As we listen to the world around us, we automatically learn the structure of the sounds we hear and form predictions about what we will hear next. For example, we can recognize when a word is out of place in a sentence, and we can tell when a musical phrase has ended. While many studies have looked at auditory perception through the lens of statistical inference (Clark, 2013), most have used paradigms involving passive exposure. Because of this, we know little about how active, goal-oriented engagement with speech, music, and other structured sounds allows us to learn them in the real world.

Games provide an active, engaging, goal-oriented way of creating learning paradigms to study sound sequence learning. Through gameplay, players can learn to associate sensory events with game-based actions that are required to advance (Schell, 2019). In this way, we can use games to study how engagement and meaning affect learning, and we can identify how the brain’s responses to the sound’s structure change through active experience.

Recent work in cognitive neuroscience has also demonstrated that the brain continuously tracks the structure of speech and music (Brodbeck et al, 2018; Di Liberto et al, 2020). Using state-of-the-art quantitative methods, we can map EEG fluctuations to changes in the expectedness of each sound in the sequence, allowing us to measure how well the brain encodes these expectations. However, it is still not clear how the brain forms these expectations with experience.

In this project, we will use games designed specifically to teach participants sound sequences and to recognize unexpected transitions between sounds. We will look at how gameplay affects participants’ ability to recognize familiar sequences and detect unfamiliar ones.
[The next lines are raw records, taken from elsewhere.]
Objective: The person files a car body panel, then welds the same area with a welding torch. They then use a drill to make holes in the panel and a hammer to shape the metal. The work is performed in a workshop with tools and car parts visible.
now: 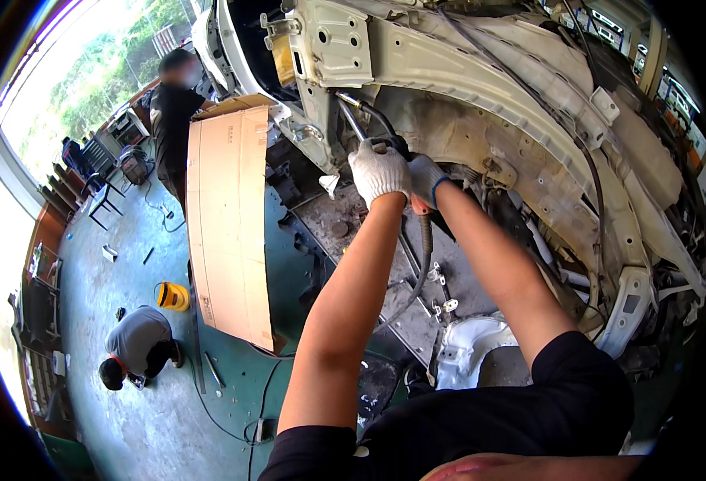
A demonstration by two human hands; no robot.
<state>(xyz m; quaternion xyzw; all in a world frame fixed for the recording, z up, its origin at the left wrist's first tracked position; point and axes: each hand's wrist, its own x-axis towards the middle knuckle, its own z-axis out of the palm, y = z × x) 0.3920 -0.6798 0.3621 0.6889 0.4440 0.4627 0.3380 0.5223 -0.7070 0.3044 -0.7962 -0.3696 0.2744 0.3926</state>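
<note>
In front of me is the bare, cream-coloured body of a stripped car (449, 72), with a wide wheel arch (441, 120). My left hand (379, 171), in a white knit glove, is closed around a silver metal rod (352, 120) whose tip points at the body panel left of the arch. Close beside it my right hand (426, 178), gloved too, grips what looks like a welding torch. The torch's black curved neck (378, 117) reaches the same spot, and a ribbed cable (426, 248) trails below its orange-red end. Wrists and gloves partly hide both grips.
A tall cardboard sheet (228, 216) stands left of the car, with a person (172, 112) in dark clothes behind it. Another person (140, 341) crouches near a yellow bucket (173, 296). Cables (265, 393) cross the green floor. Metal parts (469, 349) lie below my arms.
</note>
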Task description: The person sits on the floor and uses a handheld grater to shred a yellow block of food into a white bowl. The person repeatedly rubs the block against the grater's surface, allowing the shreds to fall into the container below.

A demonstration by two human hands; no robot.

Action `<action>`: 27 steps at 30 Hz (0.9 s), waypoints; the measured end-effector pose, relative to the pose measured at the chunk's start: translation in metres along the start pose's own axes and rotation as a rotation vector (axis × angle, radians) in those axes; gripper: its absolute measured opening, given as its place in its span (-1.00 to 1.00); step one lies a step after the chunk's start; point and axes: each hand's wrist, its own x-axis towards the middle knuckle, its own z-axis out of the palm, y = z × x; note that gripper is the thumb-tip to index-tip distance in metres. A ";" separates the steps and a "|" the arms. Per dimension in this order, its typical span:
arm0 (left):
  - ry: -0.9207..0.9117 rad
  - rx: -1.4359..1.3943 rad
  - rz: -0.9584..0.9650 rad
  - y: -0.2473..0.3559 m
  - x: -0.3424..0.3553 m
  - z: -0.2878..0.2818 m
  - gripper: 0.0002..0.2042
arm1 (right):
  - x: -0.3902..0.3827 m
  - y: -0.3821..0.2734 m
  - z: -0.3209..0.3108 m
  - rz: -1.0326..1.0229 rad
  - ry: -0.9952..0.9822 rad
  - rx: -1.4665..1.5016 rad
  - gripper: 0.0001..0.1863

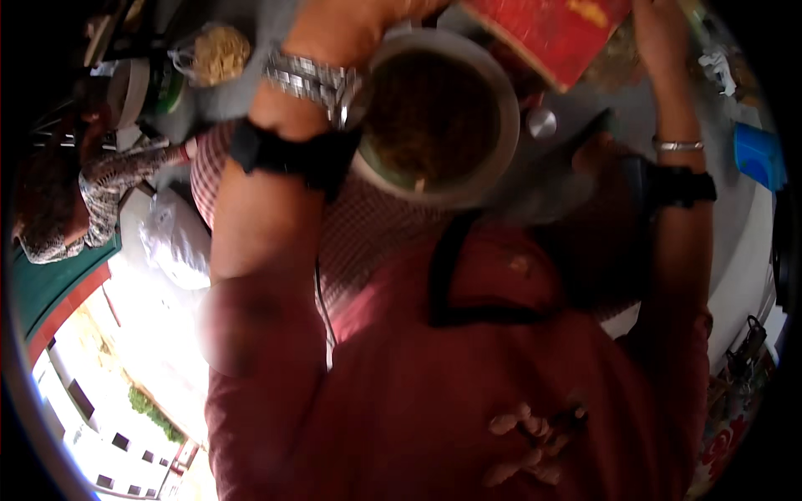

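Handling red box (555, 32) by bowl (510, 108), I judge; my right hand (660, 33) at its edge, left hand (351, 23) near, grips cropped, can't tell; next likely wants steady support.

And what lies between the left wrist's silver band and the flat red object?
In the head view, a pale-rimmed bowl lies between that silver band and the flat red object, its dark contents blurred.

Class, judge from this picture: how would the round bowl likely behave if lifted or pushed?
The bowl likely feels weighty, since dark contents spread across its inside. It is probably stiff: its rim keeps an even, round outline. Tilting might spill something, as the top is open.
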 end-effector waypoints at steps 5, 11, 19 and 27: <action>0.026 0.061 -0.001 -0.003 -0.006 0.002 -0.58 | 0.002 0.012 0.030 0.064 0.070 0.071 -0.65; 0.031 0.069 -0.010 -0.002 -0.004 -0.002 -0.59 | 0.003 0.007 0.021 0.132 0.002 0.022 -0.63; 0.042 0.051 -0.002 -0.004 -0.004 0.001 -0.60 | 0.000 0.018 0.031 0.170 0.010 0.082 -0.61; 0.052 0.084 0.000 -0.004 -0.006 0.001 -0.59 | 0.002 0.013 0.029 0.180 -0.004 0.158 -0.61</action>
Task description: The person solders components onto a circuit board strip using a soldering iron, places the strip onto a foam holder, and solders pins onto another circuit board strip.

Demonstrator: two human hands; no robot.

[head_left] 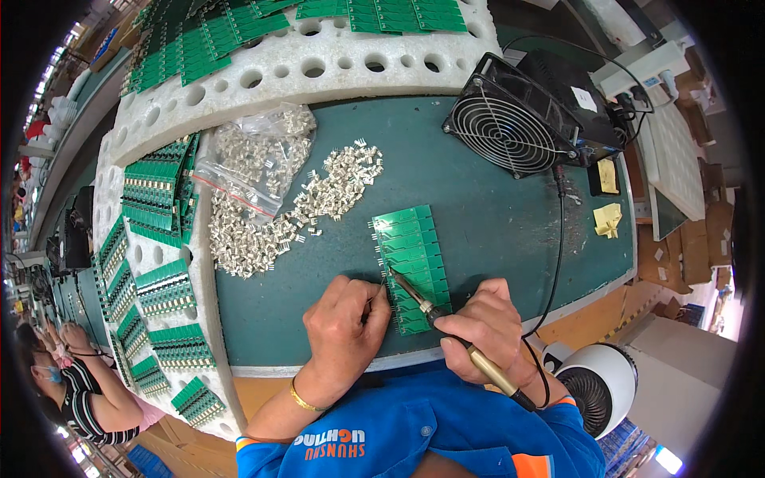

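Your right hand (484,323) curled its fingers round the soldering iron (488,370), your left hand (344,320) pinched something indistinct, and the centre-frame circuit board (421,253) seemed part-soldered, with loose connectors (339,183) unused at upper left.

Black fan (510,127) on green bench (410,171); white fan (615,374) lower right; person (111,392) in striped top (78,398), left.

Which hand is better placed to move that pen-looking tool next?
Probably the right hand: it holds the soldering iron, whose tip is by the left edge of the green board. The left hand is pinched beside that edge.
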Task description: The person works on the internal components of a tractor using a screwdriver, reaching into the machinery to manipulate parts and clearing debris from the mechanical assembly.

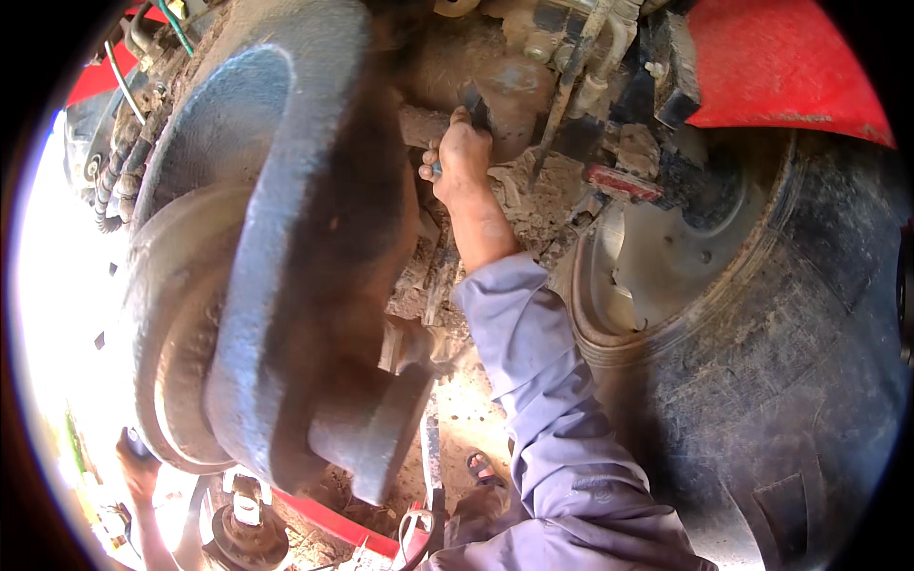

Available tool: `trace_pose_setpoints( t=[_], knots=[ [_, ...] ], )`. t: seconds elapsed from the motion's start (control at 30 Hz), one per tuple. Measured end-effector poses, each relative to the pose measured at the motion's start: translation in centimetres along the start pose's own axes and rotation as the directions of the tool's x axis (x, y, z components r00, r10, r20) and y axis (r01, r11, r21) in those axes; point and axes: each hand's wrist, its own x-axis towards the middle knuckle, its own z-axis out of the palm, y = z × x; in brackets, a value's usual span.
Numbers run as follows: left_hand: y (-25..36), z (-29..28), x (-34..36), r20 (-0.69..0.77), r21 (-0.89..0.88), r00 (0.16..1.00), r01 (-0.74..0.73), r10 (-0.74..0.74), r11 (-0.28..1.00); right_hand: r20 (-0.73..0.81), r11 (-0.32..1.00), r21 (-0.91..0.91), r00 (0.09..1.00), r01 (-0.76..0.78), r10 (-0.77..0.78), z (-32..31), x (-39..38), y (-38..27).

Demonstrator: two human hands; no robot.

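My right hand (464,157) reaches up into the underside of a muddy machine, its fingers closed round a small tool. A dark flat blade (475,107), like a scraper's, sticks up past the thumb, and a bit of bluish handle shows under the fingers. The blade is against or close to a dirt-caked metal housing (519,86); whether they touch I cannot tell. At the lower left, my left hand (139,468) is partly lost in glare beside a large round metal part (176,381). Something dark lies at its fingers, which are too unclear to read.
A thick, worn blue-grey metal arm (252,276) stands close on the left. To the right is a big black tyre (762,381) on a dusty rim (609,285), under a red panel (781,67). Hoses (119,171) hang at upper left; a sandalled foot (481,466) stands below.
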Motion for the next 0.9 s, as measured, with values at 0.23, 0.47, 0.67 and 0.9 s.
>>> trace_pose_setpoints(
  t=[0.23, 0.47, 0.67, 0.9],
  knots=[
    [3.6, -1.5, 1.5, 0.319, 0.067, 0.888, 0.327, -0.331, 0.943, 0.139, 0.973, -0.222, 0.986, -0.061, 0.093, -0.6, -2.4, 3.1],
    [4.8, -1.5, 1.5, 0.136, 0.096, 0.986, 0.084, -0.096, 0.992, 0.013, 0.993, -0.100, 0.998, -0.065, 0.066, 0.8, -0.4, -1.0],
    [2.7, -1.6, 1.0, 0.108, -0.022, 0.994, 0.010, -0.008, 1.000, 0.232, 0.961, 0.129, 0.950, -0.244, 0.210, 3.8, 5.4, -3.1],
    [2.0, -1.4, 0.7, 0.129, 0.011, 0.990, 0.063, -0.064, 0.998, 0.269, 0.970, -0.187, 0.942, -0.155, 0.202, 0.2, 2.6, -1.4]
  ],
)
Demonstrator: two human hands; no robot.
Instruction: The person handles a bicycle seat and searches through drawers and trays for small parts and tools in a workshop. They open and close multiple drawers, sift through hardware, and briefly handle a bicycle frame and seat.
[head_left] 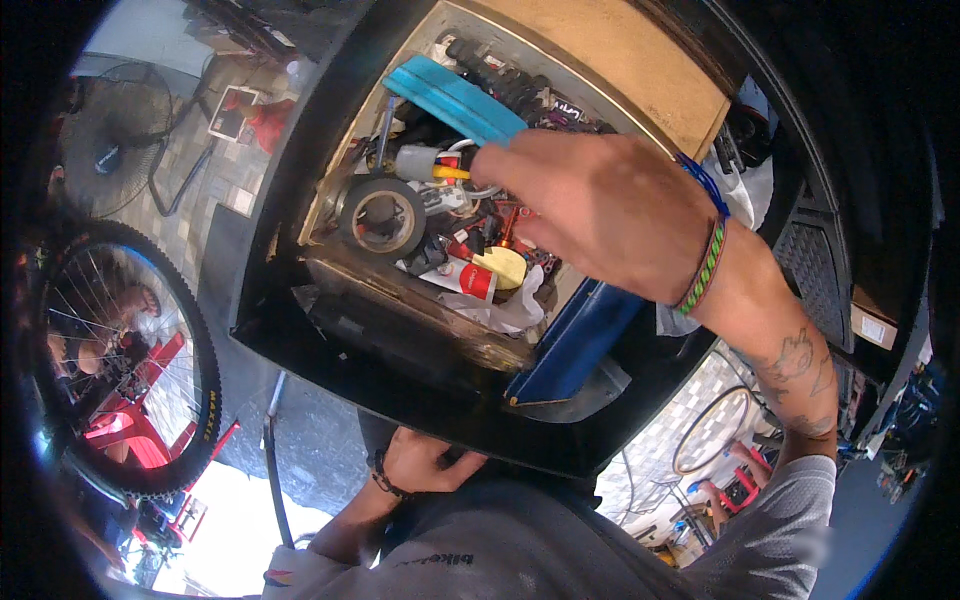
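Note:
My right hand (610,205) reaches palm down into a cluttered open drawer (390,370), its thumb and forefinger apart and slightly blurred. Its fingertips are beside a grey and yellow cylindrical piece (418,163); contact is unclear. A long teal flat piece (455,98) runs under or behind the hand. Closer to the drawer front lie a roll of dark tape (383,222), a pale yellow round piece (500,266) and a red and white packet (466,279). Below the drawer's front edge, my left hand (425,465) has curled fingers; what they hold, if anything, is hidden.
A dark blue flat case (580,340) leans at the drawer's right front corner. A tan board (620,55) covers its far right. To the left stand a bicycle wheel (205,390) and a fan (115,150). Another person's hand (140,303) is behind the wheel.

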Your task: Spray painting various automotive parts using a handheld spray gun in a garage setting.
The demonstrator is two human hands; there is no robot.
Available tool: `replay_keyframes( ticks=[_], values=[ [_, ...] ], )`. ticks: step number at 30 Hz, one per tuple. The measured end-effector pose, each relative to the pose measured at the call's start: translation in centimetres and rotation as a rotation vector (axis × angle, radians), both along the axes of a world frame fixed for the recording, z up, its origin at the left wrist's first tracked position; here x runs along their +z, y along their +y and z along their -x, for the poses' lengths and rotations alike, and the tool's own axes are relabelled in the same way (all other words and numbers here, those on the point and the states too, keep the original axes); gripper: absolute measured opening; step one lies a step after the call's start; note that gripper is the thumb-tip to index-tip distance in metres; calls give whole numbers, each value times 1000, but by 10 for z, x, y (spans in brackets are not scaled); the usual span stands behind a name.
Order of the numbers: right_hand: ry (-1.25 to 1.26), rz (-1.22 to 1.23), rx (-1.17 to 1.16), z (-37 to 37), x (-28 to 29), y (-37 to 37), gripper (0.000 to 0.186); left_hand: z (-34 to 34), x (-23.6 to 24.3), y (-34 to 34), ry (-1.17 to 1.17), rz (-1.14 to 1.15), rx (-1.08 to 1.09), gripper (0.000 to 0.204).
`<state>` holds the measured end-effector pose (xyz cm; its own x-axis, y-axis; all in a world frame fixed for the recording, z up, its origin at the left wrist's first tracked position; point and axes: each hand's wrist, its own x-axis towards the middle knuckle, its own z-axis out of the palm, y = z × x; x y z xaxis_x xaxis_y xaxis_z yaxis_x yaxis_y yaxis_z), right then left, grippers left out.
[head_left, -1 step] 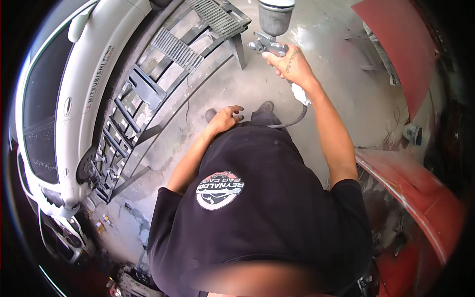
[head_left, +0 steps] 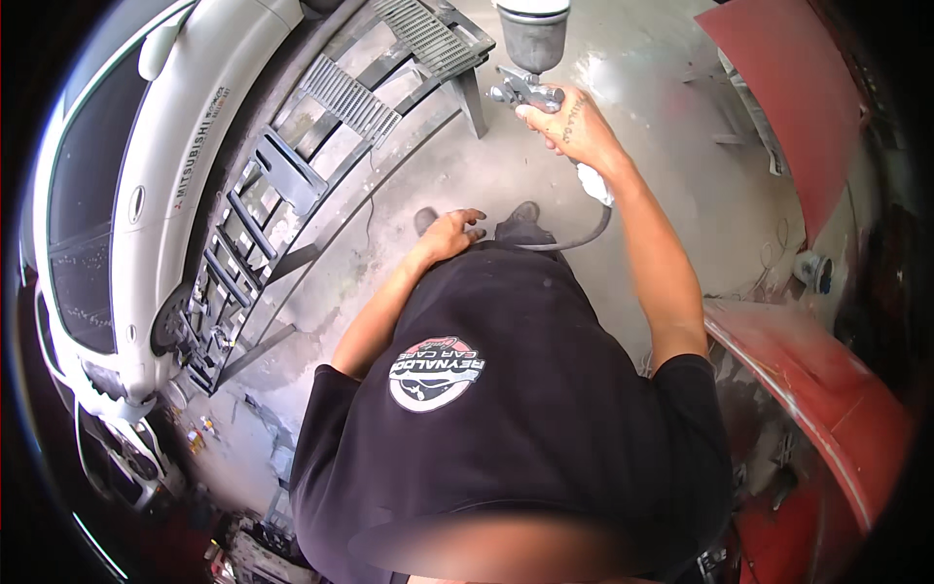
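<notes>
My right hand (head_left: 581, 131) is stretched forward and wrapped around the grip of a metal spray gun (head_left: 525, 92). A grey paint cup (head_left: 534, 39) with a pale lid stands upright on top of the gun. White wrapping (head_left: 593, 184) shows below the fist, where a dark air hose (head_left: 584, 237) curves back toward my waist. Held low in front of my shirt, my left hand (head_left: 453, 234) has its fingers loosely apart and nothing in them. Part of its palm side is hidden from view.
Along the left, a dark rack (head_left: 292, 185) carries several grey-black slatted and flat parts. Beyond it stands a silver car (head_left: 175, 165). Red body panels (head_left: 793, 88) are at the far right, with another red panel (head_left: 827, 389) nearer. A small can (head_left: 812, 271) sits between them.
The spray gun and my right hand sit very slightly further left in the picture. My left hand appears shifted a touch to the right. Both grips look the same.
</notes>
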<state>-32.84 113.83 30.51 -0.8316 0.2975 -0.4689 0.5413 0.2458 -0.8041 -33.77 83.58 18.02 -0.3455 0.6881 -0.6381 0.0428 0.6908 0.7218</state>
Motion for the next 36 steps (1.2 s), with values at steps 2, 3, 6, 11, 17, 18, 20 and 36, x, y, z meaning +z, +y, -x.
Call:
replay_keyframes(
  ticks=[2,3,6,11,17,18,20,36],
  values=[
    [53,-107,123,12,6,26,42,-5,-2,27,125,25,-114,42],
    [103,-216,235,19,7,38,42,-5,-2,38,98,-4,-94,42],
    [167,-340,337,50,5,77,40,-5,-10,65,104,-39,-45,42],
    [369,-415,207,99,-9,114,38,2,-45,104,133,-51,41,41],
    [226,-274,538,127,-14,172,41,42,-124,130,32,-29,290,38],
    [126,-262,650,133,-14,183,43,51,-140,129,28,39,361,38],
    [28,-239,793,152,-17,199,45,48,-162,124,16,121,461,38],
    [419,-202,698,357,-46,237,37,83,-169,206,-94,16,812,29]
  ],
)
We will then use EEG and state-of-the-art quantitative methods, based on machine learning techniques, to understand how the brain changes when learning through gameplay.

Students will gain experience with game design for neuroscience, EEG data collection, behavioural experiment design, neural data analysis, and computational neuroscience.

Supervisory Team:

Director of Studies: Dr Nathaniel Zuk, Senior Lecturer of Psychology and Hearing, NTU Psychology.

2nd Supervisor: Dr Chris Sumner, Associate Professor of Auditory Neuroscience, NTU Psychology.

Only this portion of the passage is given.